### Task statement:
Could you restate exactly the lines that begin at the line with "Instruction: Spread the" and end at the final line of the data?

### Dataset content:

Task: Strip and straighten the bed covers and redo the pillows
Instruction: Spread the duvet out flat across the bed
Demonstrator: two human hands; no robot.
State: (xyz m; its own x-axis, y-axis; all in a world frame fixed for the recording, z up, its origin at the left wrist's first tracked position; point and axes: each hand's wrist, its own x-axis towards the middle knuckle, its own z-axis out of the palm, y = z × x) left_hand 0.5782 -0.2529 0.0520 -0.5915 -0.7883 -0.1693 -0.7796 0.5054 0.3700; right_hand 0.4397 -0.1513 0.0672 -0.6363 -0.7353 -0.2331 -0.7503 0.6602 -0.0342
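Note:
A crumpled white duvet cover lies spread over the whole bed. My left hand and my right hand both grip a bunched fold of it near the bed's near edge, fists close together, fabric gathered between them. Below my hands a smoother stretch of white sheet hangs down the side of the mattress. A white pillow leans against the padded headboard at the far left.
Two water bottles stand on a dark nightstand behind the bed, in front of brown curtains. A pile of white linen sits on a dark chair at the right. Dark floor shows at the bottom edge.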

### Exercise result:
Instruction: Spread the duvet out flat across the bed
Demonstrator: two human hands; no robot.
State: (xyz m; its own x-axis, y-axis; all in a world frame fixed for the recording, z up, its origin at the left wrist's first tracked position; point and axes: each hand's wrist, its own x-axis towards the middle knuckle, its own z-axis out of the palm, y = z × x) left_hand 0.5782 -0.2529 0.0520 -0.5915 -0.7883 -0.1693 -0.7796 0.5054 0.3700; right_hand 0.4397 -0.1513 0.0672 -0.6363 -0.7353 -0.2331 -0.7503 0.6602 -0.0342
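Note:
A crumpled white duvet cover lies spread over the whole bed. My left hand and my right hand both grip a bunched fold of it near the bed's near edge, fists close together, fabric gathered between them. Below my hands a smoother stretch of white sheet hangs down the side of the mattress. A white pillow leans against the padded headboard at the far left.
Two water bottles stand on a dark nightstand behind the bed, in front of brown curtains. A pile of white linen sits on a dark chair at the right. Dark floor shows at the bottom edge.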

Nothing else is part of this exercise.